**What the exercise asks**
The data below calls for an exact copy.

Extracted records
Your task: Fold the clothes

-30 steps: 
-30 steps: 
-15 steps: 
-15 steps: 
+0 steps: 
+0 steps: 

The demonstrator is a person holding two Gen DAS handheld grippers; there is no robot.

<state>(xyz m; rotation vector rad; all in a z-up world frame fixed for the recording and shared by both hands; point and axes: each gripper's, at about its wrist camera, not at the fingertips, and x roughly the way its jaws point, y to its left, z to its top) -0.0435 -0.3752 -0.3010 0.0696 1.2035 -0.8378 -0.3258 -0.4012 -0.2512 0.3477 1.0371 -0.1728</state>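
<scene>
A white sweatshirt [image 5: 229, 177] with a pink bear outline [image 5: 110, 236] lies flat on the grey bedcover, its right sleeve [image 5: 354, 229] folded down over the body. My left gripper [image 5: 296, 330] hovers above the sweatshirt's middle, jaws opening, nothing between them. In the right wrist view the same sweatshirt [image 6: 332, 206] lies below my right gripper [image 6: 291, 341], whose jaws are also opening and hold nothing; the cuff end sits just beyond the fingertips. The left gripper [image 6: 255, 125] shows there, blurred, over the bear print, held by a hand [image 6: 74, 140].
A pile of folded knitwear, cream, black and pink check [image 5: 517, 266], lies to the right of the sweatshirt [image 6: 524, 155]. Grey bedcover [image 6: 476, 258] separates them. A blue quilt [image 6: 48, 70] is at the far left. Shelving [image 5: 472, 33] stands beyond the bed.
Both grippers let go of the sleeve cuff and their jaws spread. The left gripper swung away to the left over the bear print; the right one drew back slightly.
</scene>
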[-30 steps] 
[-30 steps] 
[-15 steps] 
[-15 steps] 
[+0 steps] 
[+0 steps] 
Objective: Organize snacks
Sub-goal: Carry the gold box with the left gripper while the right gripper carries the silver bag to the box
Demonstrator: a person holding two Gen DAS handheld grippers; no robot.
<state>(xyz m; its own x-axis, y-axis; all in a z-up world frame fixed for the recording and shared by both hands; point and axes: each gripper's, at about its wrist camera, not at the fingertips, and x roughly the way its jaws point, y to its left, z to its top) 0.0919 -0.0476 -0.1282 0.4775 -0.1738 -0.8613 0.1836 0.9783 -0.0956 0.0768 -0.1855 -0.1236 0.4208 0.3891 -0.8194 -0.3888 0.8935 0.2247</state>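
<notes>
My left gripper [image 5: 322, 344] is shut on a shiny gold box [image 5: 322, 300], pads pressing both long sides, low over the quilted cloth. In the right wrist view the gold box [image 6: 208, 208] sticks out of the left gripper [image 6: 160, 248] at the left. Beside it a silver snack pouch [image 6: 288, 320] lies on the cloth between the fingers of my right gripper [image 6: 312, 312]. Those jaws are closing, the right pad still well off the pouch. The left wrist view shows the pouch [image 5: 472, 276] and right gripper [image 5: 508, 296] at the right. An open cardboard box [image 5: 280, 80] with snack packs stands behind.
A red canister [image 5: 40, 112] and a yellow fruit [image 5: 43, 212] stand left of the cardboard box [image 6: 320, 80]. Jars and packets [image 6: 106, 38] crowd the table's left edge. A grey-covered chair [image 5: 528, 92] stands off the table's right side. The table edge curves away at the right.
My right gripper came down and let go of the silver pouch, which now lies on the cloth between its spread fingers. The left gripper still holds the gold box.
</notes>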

**Answer for the task**
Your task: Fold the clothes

-30 steps: 
-30 steps: 
-15 steps: 
-15 steps: 
+0 steps: 
+0 steps: 

The demonstrator is a person holding two Gen DAS handheld grippers; there is no robot.

<state>(xyz m; rotation vector rad; all in a z-up world frame fixed for the recording and shared by both hands; point and axes: each gripper's, at about its wrist camera, not at the fingertips, and x roughly the way its jaws point, y to its left, z to its top) -0.0435 -0.3752 -0.3010 0.0696 1.2035 -0.8378 -0.3258 -0.4012 -0.2512 0.3477 1.0371 -0.1728</state>
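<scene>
A white sweatshirt [image 5: 229, 177] with a pink bear outline [image 5: 110, 236] lies flat on the grey bedcover, its right sleeve [image 5: 354, 229] folded down over the body. My left gripper [image 5: 296, 330] hovers above the sweatshirt's middle, jaws opening, nothing between them. In the right wrist view the same sweatshirt [image 6: 332, 206] lies below my right gripper [image 6: 291, 341], whose jaws are also opening and hold nothing; the cuff end sits just beyond the fingertips. The left gripper [image 6: 255, 125] shows there, blurred, over the bear print, held by a hand [image 6: 74, 140].
A pile of folded knitwear, cream, black and pink check [image 5: 517, 266], lies to the right of the sweatshirt [image 6: 524, 155]. Grey bedcover [image 6: 476, 258] separates them. A blue quilt [image 6: 48, 70] is at the far left. Shelving [image 5: 472, 33] stands beyond the bed.
Both grippers let go of the sleeve cuff and their jaws spread. The left gripper swung away to the left over the bear print; the right one drew back slightly.
</scene>
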[-30 steps] 
[-30 steps] 
[-15 steps] 
[-15 steps] 
[+0 steps] 
[+0 steps] 
Objective: Organize snacks
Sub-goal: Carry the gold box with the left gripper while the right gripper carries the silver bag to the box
Demonstrator: a person holding two Gen DAS handheld grippers; no robot.
<state>(xyz m; its own x-axis, y-axis; all in a z-up world frame fixed for the recording and shared by both hands; point and axes: each gripper's, at about its wrist camera, not at the fingertips, and x roughly the way its jaws point, y to its left, z to its top) 0.0919 -0.0476 -0.1282 0.4775 -0.1738 -0.8613 0.1836 0.9783 -0.0956 0.0768 -0.1855 -0.1236 0.4208 0.3891 -0.8194 -0.3888 0.8935 0.2247</state>
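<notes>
My left gripper [image 5: 322, 344] is shut on a shiny gold box [image 5: 322, 300], pads pressing both long sides, low over the quilted cloth. In the right wrist view the gold box [image 6: 208, 208] sticks out of the left gripper [image 6: 160, 248] at the left. Beside it a silver snack pouch [image 6: 288, 320] lies on the cloth between the fingers of my right gripper [image 6: 312, 312]. Those jaws are closing, the right pad still well off the pouch. The left wrist view shows the pouch [image 5: 472, 276] and right gripper [image 5: 508, 296] at the right. An open cardboard box [image 5: 280, 80] with snack packs stands behind.
A red canister [image 5: 40, 112] and a yellow fruit [image 5: 43, 212] stand left of the cardboard box [image 6: 320, 80]. Jars and packets [image 6: 106, 38] crowd the table's left edge. A grey-covered chair [image 5: 528, 92] stands off the table's right side. The table edge curves away at the right.
My right gripper came down and let go of the silver pouch, which now lies on the cloth between its spread fingers. The left gripper still holds the gold box.
</notes>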

This exercise is now fully answered.